__WHAT IS NEEDED__: Look for the word "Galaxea" in the entries below, then copy every line that has it.

>>>

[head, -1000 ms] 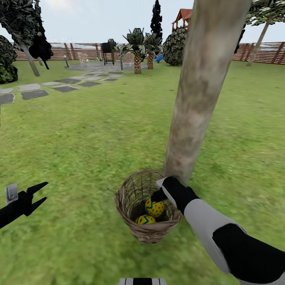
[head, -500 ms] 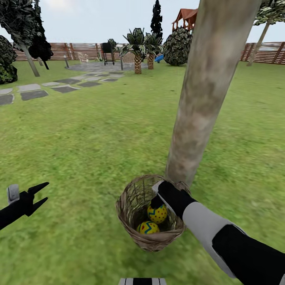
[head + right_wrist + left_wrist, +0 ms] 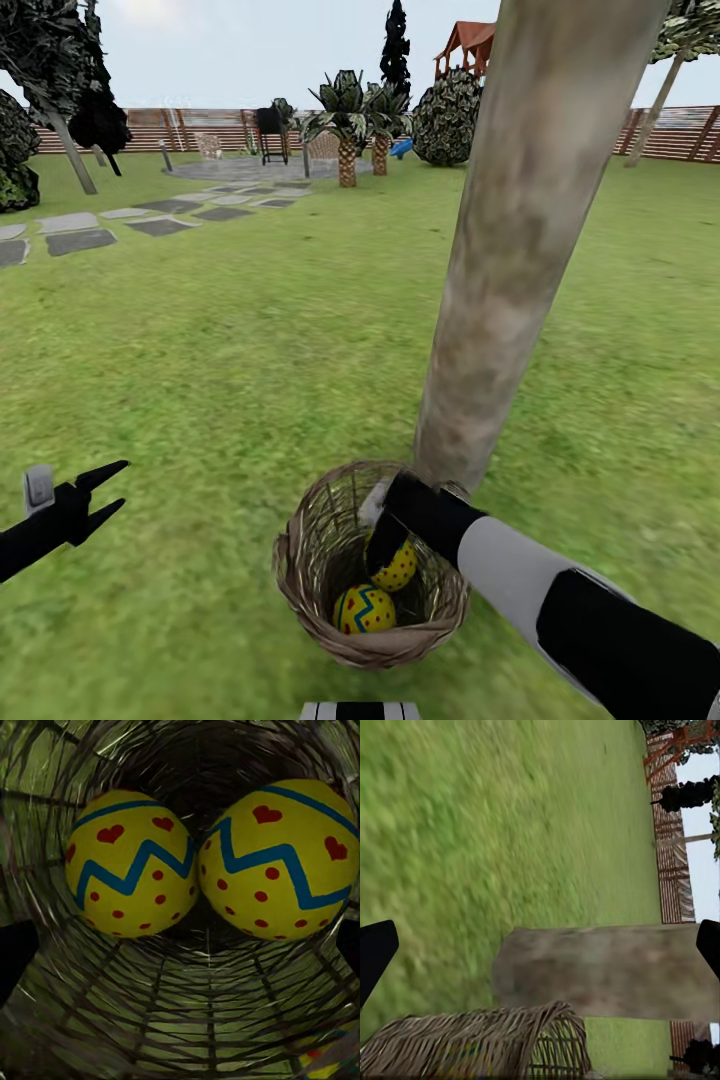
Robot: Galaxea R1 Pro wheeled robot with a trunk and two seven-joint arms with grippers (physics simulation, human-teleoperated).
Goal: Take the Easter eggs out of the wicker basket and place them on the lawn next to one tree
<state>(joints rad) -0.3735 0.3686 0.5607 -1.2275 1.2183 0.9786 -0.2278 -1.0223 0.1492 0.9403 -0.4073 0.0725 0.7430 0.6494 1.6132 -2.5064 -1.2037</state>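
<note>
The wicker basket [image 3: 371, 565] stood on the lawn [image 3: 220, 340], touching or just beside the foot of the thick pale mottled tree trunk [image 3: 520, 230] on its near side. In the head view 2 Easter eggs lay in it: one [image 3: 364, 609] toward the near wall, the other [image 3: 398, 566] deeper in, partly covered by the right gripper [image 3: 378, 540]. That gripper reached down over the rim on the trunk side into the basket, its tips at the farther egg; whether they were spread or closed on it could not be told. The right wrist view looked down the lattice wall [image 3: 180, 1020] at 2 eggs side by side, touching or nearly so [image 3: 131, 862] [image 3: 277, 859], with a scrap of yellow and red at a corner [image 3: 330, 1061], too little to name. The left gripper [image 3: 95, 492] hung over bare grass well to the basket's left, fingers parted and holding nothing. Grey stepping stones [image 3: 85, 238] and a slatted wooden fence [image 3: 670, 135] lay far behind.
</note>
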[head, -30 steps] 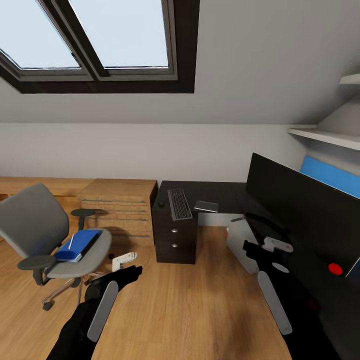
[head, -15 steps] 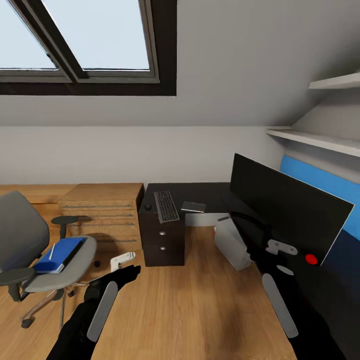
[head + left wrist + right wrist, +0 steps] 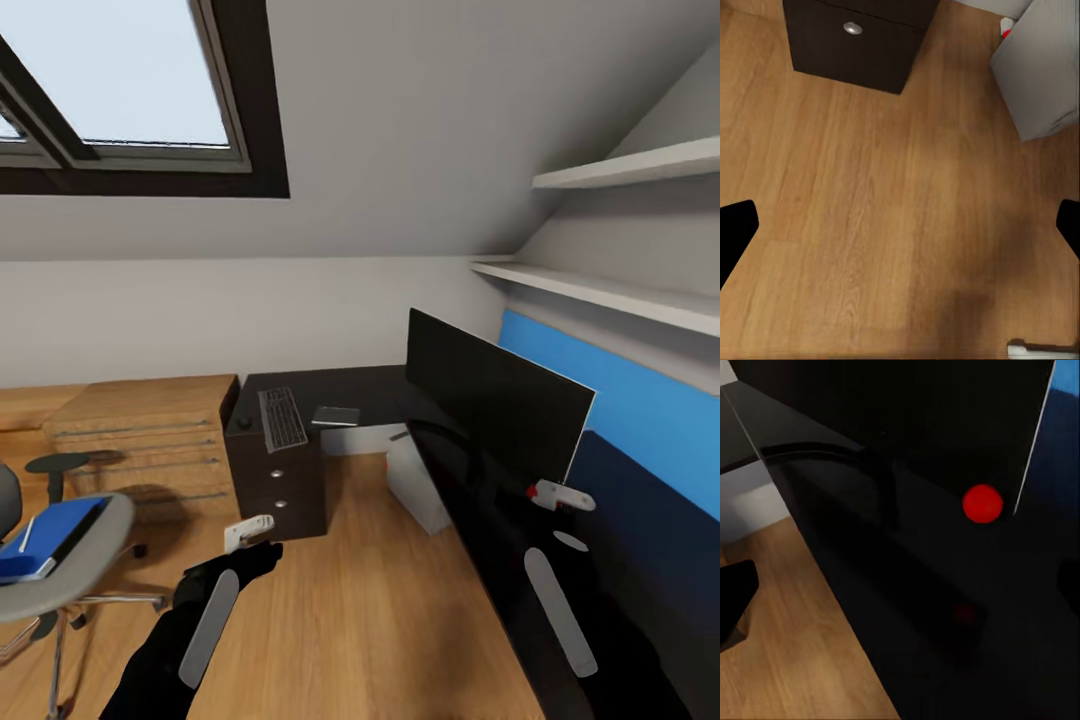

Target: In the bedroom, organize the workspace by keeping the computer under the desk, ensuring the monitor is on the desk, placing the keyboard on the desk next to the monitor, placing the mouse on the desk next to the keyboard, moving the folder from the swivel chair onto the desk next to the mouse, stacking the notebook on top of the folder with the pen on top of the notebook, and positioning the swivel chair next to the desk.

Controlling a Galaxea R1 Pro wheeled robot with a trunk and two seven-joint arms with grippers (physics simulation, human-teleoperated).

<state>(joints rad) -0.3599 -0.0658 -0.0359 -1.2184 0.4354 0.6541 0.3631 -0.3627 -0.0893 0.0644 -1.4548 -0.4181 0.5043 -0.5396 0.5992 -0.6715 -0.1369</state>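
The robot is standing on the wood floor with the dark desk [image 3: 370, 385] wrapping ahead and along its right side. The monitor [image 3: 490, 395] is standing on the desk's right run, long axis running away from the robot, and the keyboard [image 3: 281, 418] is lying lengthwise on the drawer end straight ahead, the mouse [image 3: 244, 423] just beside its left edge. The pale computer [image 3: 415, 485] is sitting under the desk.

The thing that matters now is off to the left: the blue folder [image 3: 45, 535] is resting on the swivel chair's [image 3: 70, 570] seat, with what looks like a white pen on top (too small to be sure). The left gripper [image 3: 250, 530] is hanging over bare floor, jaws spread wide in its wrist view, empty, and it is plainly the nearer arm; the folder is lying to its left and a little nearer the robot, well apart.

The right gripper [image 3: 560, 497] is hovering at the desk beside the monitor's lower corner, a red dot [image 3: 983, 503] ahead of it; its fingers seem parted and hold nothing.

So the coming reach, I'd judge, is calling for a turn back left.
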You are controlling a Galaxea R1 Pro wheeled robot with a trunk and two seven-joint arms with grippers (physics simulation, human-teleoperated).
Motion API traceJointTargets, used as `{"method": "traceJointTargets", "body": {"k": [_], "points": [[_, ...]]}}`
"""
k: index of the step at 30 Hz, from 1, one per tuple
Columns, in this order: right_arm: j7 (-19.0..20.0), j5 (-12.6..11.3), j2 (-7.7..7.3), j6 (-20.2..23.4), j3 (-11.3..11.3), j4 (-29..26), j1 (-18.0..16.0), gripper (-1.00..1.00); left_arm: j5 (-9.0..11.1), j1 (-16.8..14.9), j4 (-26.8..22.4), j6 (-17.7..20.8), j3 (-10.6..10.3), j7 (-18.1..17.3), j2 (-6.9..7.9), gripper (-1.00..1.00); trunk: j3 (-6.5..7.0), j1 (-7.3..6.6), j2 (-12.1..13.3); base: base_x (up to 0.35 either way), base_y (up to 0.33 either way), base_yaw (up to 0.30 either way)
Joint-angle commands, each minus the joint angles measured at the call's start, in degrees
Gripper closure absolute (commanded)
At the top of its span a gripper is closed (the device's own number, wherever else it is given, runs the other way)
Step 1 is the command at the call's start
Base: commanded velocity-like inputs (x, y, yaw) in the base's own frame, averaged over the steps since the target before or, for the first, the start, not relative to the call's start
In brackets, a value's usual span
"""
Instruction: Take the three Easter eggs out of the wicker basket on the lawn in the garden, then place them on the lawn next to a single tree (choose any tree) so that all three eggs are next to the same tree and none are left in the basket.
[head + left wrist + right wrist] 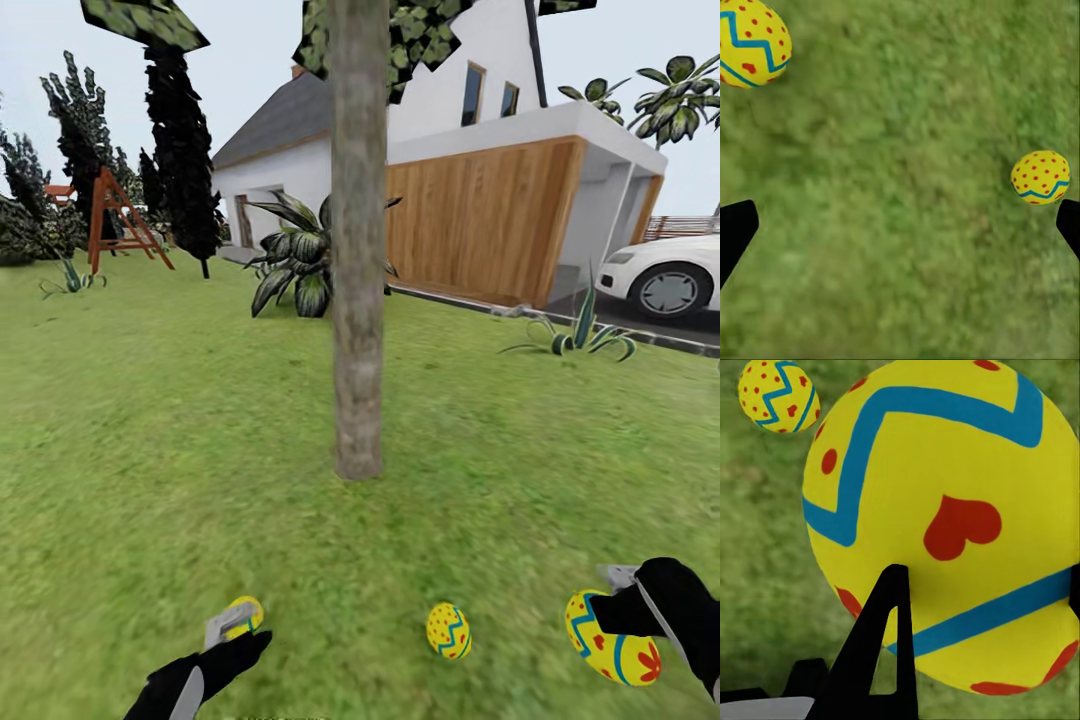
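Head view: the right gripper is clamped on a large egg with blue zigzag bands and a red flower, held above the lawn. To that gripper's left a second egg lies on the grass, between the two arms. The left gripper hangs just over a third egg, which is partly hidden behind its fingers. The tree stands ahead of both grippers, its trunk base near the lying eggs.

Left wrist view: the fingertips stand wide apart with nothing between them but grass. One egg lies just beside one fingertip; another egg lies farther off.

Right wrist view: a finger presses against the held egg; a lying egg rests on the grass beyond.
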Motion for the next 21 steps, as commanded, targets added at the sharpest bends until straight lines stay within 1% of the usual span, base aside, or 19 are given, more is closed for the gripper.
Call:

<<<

__SOLUTION TO THIS TASK__:
Robot: Galaxea R1 Pro wheeled robot with a trunk and two seven-joint arms with grippers (physics simulation, human-teleoperated).
Controlling a Galaxea R1 Pro wheeled robot with a trunk and two seven-joint arms with grippers (physics simulation, human-teleoperated).
You are controlling a Galaxea R1 Pro wheeled robot with a trunk and two seven-joint arms with grippers (physics simulation, human-teleoperated).

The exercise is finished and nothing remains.